Work to be completed: Look through the material below and show every line with the word "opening".

Data shown:
■ ■ ■ ■
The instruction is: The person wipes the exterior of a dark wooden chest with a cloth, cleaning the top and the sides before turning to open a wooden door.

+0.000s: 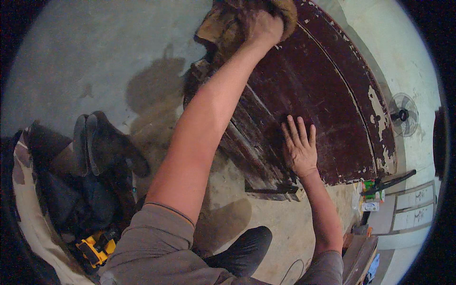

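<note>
A large wooden furniture piece with a dark red-brown panel (302, 92) stretches before me. Its paint is worn and flaking along the curved outer edge, and pale scuffs mark the rails on its near side. At the top of the view my left hand (265, 26), somewhat blurred, grips a bunched brown cloth (226, 34) against the panel. Part of the cloth is cut off by the picture's edge. Flat on the panel's lower part lies my right hand (301, 153), fingers spread and holding nothing.
A fan (403, 114) stands beyond the panel. Packages (371, 196) and a brown wooden piece (359, 254) are at the lower right. Dark items (103, 149) and a yellow-and-black object (96, 249) lie at left. A thin cable (294, 265) loops on the concrete floor.
</note>
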Demonstrator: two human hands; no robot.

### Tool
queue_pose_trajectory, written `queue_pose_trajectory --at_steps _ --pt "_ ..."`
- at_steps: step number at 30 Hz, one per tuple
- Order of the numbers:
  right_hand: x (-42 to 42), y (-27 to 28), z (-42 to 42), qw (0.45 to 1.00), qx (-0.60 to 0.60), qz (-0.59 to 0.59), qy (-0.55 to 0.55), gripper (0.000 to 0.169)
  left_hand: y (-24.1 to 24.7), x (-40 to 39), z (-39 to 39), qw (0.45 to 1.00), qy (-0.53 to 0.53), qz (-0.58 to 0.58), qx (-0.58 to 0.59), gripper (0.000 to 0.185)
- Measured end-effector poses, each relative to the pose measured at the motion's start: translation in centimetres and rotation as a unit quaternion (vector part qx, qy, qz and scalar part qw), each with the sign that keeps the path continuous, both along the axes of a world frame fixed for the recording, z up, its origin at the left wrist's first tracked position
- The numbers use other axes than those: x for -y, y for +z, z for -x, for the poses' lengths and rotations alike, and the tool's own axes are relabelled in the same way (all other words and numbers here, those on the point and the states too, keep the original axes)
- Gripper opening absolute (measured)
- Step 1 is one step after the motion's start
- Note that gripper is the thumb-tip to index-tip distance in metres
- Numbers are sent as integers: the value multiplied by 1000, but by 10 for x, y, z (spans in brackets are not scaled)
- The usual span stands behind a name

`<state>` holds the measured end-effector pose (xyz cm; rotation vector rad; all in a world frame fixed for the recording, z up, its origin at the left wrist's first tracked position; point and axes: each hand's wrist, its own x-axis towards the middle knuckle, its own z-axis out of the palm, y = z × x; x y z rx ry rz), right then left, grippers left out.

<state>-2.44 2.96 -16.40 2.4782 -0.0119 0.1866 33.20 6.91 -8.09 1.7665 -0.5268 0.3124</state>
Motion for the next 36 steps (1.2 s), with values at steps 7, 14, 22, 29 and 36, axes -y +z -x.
queue_pose_trajectory --at_steps 7,14,22,29,36 --pt "-1 5 14 999 -10 1 -32 63 -203 21 25 988 11 -154 -10 49" --pt "-2 5 9 1000 -1 -12 -14 62 -216 -3 90 990 -11 137 8 43" --pt "-5 31 21 997 71 -13 8 66 -9 3 101 967 -6 46 251 58" --pt "11 37 51 988 147 20 -44 68 -179 9 175 995 52 38 82 56" --pt "3 27 23 986 165 27 -13 68 -318 14 175 986 -89 -129 -64 47"
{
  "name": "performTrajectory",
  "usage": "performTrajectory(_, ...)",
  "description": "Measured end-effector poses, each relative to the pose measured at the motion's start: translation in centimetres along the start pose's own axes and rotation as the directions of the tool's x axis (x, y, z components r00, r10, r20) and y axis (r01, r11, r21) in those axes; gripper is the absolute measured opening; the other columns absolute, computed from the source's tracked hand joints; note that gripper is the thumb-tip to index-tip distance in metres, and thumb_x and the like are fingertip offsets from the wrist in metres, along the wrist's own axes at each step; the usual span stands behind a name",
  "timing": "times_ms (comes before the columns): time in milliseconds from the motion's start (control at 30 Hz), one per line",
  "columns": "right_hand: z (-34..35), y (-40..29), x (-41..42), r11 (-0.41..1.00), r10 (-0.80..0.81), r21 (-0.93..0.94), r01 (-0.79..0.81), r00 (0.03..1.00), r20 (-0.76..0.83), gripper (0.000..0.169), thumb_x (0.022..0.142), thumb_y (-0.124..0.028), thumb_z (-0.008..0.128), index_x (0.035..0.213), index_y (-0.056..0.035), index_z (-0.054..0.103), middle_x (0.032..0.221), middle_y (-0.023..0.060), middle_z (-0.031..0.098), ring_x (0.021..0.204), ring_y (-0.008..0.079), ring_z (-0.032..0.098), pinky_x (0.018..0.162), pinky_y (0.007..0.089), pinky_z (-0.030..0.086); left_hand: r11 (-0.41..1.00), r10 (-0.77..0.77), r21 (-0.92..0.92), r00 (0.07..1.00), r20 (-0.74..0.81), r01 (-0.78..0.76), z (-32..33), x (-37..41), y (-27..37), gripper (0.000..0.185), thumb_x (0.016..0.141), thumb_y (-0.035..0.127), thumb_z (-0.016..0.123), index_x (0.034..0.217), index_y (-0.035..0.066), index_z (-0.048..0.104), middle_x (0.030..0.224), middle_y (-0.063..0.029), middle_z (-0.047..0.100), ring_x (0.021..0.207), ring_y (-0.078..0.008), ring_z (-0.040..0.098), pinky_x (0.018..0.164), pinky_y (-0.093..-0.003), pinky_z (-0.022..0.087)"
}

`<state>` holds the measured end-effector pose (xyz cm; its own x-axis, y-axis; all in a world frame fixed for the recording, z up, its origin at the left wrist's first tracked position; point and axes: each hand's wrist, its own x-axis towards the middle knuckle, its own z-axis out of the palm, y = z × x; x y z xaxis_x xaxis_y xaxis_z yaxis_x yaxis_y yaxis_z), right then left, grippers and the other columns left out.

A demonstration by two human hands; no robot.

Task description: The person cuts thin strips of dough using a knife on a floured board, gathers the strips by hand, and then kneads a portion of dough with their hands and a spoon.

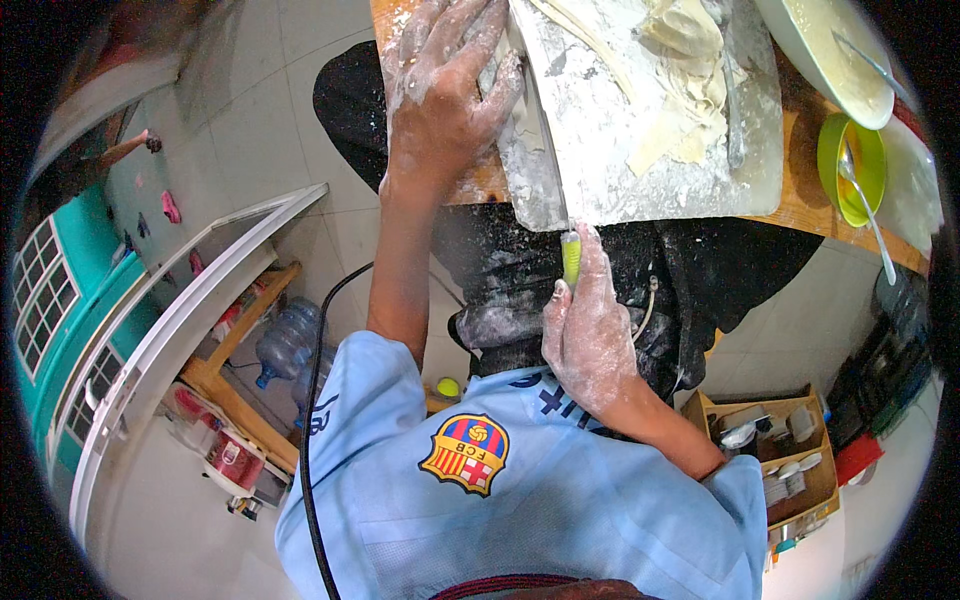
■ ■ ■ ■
Answer box:
- Gripper opening absolute (measured)
  "description": "Measured end-effector poses, each relative to the pose measured at the motion's start: translation in centimetres along the start pose's own axes and rotation as the directions of the tool's x axis (x, y, z components r00, r10, r20) and y axis (r01, r11, r21) in those axes; gripper is the absolute measured opening; the other columns absolute, computed from the source's tracked hand joints; note that gripper is the thumb-tip to index-tip distance in metres, and thumb_x and the like are fingertip offsets from the wrist in metres, along the wrist's own axes at each step; the usual span stands behind a name",

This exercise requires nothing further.